Affordable Housing and Economic Physics
By Christopher Townley
The most effective method of curing any illness is to determine its cause, then mitigate that cause, through appropriate action. However, some attempt cures by treating symptoms. For example, if a liver ailment resulted in a skin rash, one might seek treatment of the skin by a dermatologist, which would not restore liver health. Time and again, we have determined the lack of affordable housing to be an economic illness. But before we can mitigate it in any substantive way, we must learn its underlying cause. To that end, let’s look at the problem through the lens of economic physics starting with classical economics.

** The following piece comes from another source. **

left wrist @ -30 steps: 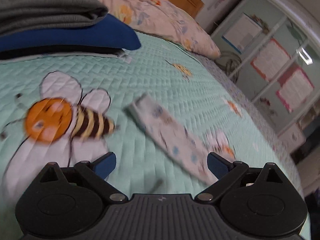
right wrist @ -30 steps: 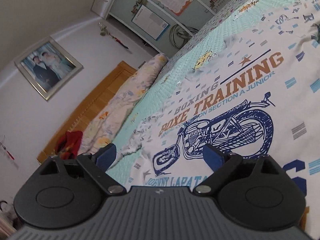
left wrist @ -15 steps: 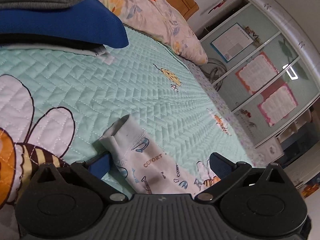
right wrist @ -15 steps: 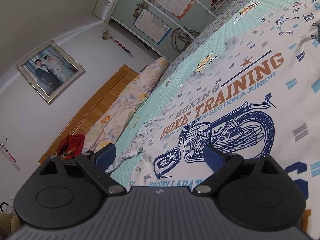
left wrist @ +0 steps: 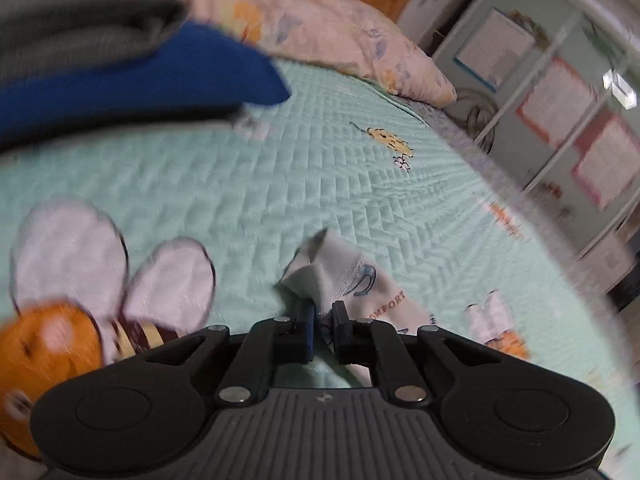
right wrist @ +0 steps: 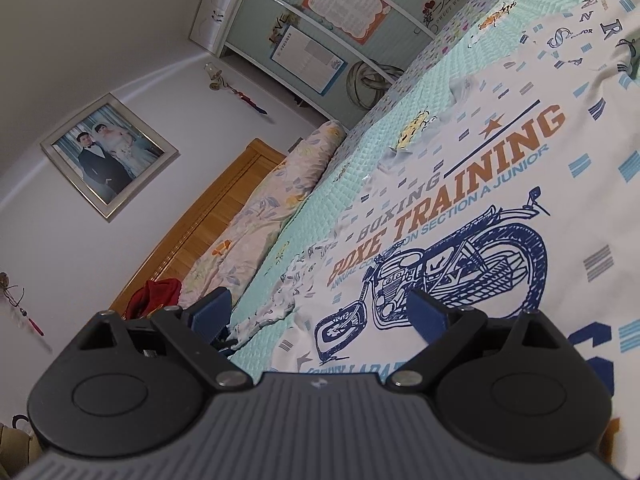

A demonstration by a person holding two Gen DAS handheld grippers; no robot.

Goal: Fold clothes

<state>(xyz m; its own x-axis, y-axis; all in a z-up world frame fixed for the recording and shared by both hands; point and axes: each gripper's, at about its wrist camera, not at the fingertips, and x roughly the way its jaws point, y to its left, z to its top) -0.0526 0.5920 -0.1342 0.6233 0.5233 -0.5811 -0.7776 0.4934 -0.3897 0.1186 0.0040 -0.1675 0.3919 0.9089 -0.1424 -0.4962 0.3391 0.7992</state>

According to classical economic theory, there are three things necessary to produce wealth. They are land, labor and capital. We apply our labor to land to produce wealth. If we produce more wealth than we consume, we can acquire capital. Land is defined as the earth’s surface, all resources in their natural unrefined state and anything in the material universe except for people and what they have produced. Labor can be mental, physical or otherwise. Capital is wealth used to produce more wealth, so a carpenter’s tools are capital, yet remain wealth to the person who does not use them to produce wealth. Land, labor and capital are called the elements or factors of production. We distribute wealth among the elements that produce it; so land earns rent; labor earns wages; capital earns interest. Using this formula we can see that when we rent an apartment, what we pay is actually part rent and part interest, because land earns rent and capital earns interest, and the buildings are capital, being wealth used to produce more wealth for the building owner. This may appear as semantics, but we must focus on rent to fully analyze affordable housing.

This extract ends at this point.